Outro bar, apesar de estar com processo em andamento para regularização do alvará, comercializava medicamentos como Dipirona, entre outros. As caixas com remédios foram confiscadas pela Vigilância Sanitária e o proprietário foi multado.
Ainda no Parque Ouro Branco, uma lanchonete que comercializava lanches e pizza, estava sem alvará. ''Eles lidam diretamente com alimentos e não possuem nem alvará para estar abertos. Não tiveram licença da Vigilância e trabalham com bisnagas de maionese, o que é proibido. O estabelecimento terá 24 horas para regularizar a situação ou será fechado'', disse o fiscal da Saúde.

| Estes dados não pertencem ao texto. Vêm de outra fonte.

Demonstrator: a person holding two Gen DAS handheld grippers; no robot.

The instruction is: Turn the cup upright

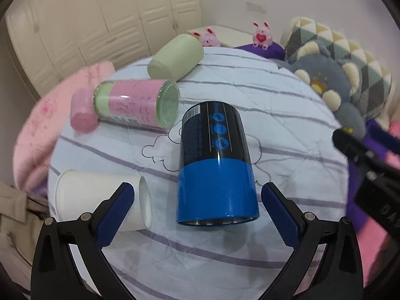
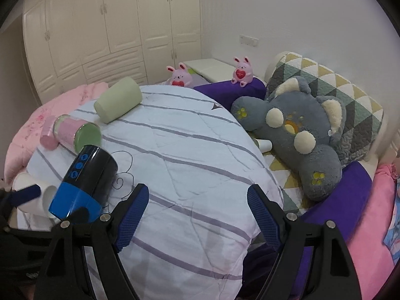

Durante uma blitz no Jardim São Lourenço, outro bar também funcionava sem licença da Vigilância Sanitária e não cumpria todas as exigências previstas no alvará. A polícia ainda encontrou cinco papelotes de crack escondidos numa árvore em frente ao bar, o que, segundo os próprios PMs, confirma as constantes denúncias de o local funcionar como ponto de comercialização de drogas.
Adolescentes em bar - No Jardim União da Vitória, pelo menos dez adolescentes desacompanhados frequentavam um bar. O local não possuía alvará e ainda contava com uma máquina caça-níqueis (jogos de azar). O estabelecimento foi fechado.
Dali, o grupo partiu para dois postos de combustíveis na Área Central, um na avenida JK e outro na Higienópolis. Nos dois havia a presença de adolescentes ingerindo bebida alcoólica. O Juizado de Menores comunicou os responsáveis que foram buscá-los no local. Um dos postos, que também já havia sido notificado, continuava comercializando bebida alcoólica para consumo dentro do posto, o que é proibido por lei.
A maioria dos estabelecimentos fiscalizados pela PM foi procurada após denúncias feitas pela população.